Vi fu uno squittio acuto, troncato bruscamente. Simon si affrettò a riprendere l’arma e solo quando la riebbe saldamente in mano guardò l’essere che si contorceva con la schiena spezzata. Denti bianchi ed aguzzi in una testa piatta e stretta, saldata ad un corpo peloso, gli occhi rossi vivi di qualcosa che lo sbalordì… intelligenza animale! Stava morendo, ma si contorceva ancora per raggiungere la donna, esalando un lieve sibilo tra le zanne, con un intento maligno che traspariva da ogni linea del corpo straziato.
Disgustato, Simon mosse il piede di scatto, colpendo il fianco dell’essere, e lo scagliò nel vuoto, tra i segugi.
Li vide disperdersi, separarsi indietreggiando come se avesse gettato in mezzo a loro una bomba a mano. Tra i loro guaiti, udì un suono più incoraggiante, la risata della donna che gli stava accanto. Vide che aveva gli occhi illuminati da una luce di trionfo. Lei annuì e rise di nuovo, mentre Simon si sporgeva a scrutare quello stagno d’ombra che lambiva la base del pinnacolo, nascondendo il corpo dell’essere.

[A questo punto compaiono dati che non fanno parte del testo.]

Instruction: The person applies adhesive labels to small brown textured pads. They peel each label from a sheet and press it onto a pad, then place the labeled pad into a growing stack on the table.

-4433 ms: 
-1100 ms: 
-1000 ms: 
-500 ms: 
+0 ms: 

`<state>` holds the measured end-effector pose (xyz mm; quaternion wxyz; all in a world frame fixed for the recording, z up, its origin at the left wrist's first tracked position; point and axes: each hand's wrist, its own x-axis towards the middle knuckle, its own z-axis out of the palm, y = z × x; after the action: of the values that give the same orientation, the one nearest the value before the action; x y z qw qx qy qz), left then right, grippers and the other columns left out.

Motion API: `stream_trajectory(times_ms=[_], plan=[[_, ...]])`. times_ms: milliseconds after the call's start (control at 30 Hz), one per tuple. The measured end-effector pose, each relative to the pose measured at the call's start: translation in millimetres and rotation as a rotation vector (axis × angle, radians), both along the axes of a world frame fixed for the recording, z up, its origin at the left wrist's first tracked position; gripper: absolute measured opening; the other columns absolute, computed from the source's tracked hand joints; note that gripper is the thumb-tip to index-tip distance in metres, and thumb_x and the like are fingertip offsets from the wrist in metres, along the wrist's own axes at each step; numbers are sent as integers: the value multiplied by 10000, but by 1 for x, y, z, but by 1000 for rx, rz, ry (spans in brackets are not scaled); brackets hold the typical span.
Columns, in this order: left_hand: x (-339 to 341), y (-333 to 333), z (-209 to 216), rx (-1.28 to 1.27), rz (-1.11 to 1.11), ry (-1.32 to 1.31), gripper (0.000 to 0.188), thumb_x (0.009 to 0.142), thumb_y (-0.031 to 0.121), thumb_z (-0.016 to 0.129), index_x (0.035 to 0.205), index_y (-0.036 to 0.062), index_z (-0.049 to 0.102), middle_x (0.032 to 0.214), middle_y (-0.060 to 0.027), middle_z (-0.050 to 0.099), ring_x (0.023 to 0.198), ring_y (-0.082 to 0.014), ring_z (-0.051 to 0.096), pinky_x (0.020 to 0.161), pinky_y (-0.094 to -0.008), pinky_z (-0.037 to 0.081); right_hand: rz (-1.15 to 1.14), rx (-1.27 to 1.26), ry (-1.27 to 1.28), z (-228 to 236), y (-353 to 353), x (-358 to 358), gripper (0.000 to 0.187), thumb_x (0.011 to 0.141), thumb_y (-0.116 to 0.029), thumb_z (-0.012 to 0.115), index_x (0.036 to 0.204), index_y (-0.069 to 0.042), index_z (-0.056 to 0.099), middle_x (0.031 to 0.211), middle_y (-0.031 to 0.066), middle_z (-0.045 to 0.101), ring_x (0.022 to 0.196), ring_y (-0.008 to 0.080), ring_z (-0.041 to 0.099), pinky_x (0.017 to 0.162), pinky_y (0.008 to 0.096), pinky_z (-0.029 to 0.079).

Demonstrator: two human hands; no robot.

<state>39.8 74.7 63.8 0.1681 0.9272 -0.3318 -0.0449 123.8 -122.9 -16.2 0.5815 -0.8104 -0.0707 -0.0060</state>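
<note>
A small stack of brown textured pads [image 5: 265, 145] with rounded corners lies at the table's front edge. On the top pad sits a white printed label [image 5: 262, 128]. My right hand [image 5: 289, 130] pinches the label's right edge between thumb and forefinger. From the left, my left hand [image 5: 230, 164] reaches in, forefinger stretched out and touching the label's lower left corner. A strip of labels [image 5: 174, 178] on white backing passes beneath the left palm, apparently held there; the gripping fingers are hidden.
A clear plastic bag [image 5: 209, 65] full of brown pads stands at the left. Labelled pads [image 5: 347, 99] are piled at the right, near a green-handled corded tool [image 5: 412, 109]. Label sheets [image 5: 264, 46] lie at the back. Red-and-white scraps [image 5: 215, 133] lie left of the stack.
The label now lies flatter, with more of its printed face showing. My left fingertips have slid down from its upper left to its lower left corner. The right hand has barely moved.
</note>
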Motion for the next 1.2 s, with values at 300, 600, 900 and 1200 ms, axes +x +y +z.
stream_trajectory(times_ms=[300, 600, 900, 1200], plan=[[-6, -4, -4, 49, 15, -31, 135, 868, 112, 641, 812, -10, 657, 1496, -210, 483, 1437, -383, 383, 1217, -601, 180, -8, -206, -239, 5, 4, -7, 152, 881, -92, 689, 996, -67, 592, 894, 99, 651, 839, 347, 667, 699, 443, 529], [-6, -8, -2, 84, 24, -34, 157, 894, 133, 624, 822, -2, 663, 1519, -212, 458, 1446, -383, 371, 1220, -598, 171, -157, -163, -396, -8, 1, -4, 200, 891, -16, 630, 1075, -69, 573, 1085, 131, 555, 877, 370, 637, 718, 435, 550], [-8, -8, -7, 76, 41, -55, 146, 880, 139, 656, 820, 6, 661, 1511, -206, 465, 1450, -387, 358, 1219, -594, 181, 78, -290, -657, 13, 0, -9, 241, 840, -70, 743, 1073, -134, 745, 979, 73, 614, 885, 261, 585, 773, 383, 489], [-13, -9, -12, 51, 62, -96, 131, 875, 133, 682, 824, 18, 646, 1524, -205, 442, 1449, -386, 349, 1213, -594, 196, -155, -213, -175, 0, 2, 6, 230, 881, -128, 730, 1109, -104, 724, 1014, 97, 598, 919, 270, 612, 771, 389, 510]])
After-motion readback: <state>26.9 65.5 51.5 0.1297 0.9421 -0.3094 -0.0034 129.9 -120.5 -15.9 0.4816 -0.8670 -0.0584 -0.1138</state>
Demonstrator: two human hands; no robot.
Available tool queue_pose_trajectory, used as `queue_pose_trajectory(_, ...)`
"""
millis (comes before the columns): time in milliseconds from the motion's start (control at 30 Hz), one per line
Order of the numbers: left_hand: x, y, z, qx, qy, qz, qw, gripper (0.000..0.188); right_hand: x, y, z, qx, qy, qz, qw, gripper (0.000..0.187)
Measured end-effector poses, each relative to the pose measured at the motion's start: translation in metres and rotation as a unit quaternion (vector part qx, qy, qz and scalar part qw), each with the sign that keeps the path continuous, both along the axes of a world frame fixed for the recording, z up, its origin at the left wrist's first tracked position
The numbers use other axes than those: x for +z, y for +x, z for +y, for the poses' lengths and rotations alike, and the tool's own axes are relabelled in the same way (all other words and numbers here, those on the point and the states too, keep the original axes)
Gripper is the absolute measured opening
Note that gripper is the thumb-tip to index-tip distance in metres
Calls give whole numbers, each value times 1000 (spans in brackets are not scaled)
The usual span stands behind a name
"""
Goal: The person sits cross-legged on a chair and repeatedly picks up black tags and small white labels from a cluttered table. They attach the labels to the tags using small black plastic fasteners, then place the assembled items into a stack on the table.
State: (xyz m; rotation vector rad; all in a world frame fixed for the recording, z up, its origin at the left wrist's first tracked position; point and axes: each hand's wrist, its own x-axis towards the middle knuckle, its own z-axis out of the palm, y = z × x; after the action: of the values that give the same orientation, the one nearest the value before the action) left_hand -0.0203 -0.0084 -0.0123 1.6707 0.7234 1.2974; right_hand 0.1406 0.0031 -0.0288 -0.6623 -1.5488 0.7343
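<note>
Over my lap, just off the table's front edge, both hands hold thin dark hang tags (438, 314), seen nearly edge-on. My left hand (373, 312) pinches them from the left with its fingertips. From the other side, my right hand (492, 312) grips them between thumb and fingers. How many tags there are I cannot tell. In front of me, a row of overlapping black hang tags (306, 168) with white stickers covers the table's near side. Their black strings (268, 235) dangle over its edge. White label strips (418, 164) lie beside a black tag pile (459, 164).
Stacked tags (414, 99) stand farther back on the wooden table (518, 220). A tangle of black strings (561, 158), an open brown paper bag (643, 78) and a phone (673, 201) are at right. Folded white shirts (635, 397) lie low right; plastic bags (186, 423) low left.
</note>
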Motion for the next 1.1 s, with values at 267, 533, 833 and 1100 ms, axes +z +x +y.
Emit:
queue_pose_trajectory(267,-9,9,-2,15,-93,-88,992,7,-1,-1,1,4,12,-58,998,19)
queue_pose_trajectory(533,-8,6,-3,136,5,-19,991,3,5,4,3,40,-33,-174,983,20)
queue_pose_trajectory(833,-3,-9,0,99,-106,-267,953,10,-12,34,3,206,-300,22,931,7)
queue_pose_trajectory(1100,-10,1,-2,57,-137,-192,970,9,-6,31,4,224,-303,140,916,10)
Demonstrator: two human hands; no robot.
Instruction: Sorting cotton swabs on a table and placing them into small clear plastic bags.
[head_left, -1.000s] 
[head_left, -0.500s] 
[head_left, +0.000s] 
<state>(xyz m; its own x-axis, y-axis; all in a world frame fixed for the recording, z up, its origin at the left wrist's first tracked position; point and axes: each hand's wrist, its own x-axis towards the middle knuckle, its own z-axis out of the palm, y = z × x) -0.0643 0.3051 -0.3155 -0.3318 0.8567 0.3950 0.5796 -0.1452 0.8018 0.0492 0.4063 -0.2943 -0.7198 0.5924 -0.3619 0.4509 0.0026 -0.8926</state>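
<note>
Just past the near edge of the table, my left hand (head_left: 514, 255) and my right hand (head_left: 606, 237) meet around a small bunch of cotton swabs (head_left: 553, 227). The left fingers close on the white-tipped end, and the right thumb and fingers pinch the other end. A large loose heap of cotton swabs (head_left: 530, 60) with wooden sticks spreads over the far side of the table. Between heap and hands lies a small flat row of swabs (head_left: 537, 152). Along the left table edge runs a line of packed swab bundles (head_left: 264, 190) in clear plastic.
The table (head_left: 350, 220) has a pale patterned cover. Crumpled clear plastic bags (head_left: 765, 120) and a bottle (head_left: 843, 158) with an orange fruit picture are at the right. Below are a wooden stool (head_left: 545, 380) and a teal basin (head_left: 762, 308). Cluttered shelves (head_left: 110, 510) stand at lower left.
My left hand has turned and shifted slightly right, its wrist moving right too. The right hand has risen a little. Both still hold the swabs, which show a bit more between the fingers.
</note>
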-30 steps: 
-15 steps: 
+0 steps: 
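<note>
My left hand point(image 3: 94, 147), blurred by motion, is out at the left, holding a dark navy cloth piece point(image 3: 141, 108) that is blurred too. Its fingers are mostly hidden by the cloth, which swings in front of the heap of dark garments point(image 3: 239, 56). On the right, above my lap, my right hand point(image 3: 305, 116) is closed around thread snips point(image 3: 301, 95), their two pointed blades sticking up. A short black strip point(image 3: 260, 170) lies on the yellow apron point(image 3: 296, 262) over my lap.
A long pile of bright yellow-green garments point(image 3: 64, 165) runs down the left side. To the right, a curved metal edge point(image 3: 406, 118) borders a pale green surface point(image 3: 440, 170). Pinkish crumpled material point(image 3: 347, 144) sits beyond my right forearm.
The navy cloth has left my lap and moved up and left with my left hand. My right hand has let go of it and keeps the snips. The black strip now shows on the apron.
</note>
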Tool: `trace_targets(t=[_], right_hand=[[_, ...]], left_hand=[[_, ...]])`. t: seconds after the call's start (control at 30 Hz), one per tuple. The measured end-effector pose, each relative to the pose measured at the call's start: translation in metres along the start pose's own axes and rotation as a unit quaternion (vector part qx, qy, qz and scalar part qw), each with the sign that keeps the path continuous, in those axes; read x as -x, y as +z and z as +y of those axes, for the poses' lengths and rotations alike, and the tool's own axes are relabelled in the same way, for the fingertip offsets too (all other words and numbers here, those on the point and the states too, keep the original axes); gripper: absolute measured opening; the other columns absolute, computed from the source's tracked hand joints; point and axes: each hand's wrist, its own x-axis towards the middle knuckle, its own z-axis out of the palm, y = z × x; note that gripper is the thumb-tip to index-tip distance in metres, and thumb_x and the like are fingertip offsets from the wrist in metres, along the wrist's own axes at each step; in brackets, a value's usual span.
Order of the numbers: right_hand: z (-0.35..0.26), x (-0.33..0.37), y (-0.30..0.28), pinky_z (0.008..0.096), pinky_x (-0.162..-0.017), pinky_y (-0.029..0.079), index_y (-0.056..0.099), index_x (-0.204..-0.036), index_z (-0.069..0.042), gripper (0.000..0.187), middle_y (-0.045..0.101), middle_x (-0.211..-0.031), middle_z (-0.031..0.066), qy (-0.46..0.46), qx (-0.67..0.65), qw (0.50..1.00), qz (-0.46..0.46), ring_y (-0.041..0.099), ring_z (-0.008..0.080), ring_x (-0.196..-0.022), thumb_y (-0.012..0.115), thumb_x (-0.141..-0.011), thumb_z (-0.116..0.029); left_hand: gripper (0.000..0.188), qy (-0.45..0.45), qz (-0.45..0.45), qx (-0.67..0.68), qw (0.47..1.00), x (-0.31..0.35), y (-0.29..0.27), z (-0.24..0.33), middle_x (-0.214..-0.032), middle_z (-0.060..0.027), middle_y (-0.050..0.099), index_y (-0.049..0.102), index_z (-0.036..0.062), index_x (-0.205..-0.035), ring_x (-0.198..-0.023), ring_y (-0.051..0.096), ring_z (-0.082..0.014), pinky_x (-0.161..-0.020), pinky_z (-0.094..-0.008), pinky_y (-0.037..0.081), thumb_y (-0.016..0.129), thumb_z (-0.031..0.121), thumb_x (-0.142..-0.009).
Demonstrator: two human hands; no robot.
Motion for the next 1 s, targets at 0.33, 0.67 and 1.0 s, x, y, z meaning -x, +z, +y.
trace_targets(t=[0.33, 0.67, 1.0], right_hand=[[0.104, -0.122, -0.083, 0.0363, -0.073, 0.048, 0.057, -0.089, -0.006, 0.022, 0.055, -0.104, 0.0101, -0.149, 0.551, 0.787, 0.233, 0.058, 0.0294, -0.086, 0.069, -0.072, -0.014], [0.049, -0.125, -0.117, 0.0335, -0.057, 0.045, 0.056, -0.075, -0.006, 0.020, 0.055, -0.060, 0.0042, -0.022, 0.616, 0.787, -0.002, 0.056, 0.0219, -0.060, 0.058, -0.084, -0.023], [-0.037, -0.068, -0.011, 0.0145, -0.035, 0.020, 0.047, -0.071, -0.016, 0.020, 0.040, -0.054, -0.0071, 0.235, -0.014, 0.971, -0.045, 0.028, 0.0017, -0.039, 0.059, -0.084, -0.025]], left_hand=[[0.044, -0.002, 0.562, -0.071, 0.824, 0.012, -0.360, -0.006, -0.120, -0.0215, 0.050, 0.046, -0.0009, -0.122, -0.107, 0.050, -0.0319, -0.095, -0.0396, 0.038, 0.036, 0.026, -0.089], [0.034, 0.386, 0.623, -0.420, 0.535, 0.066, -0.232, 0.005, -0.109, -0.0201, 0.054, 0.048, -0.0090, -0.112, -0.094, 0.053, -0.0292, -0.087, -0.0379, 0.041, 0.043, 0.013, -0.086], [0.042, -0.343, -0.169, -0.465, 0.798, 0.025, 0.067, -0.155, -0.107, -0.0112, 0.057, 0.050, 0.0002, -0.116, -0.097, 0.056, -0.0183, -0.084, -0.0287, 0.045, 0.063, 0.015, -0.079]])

Gli uomini nascosti là sotto avevano forse sguinzagliato contro di loro un altro cacciatore? Eppure la paura, la rapida ritirata dei cani che adesso turbinavano a parecchi metri di distanza, sembravano indicare altrimenti. Se avevano cacciato in compagnia dell’essere ucciso, non l’avevano fatto per libera scelta. Accettando quella possibilità come un altro dei misteri del mondo in cui era finito — di sua volontà — Simon si preparò a vegliare per tutta la notte. Se l’attacco silenzioso del piccolo animale era stato una mossa degli assedianti, forse sarebbero usciti allo scoperto per insistere.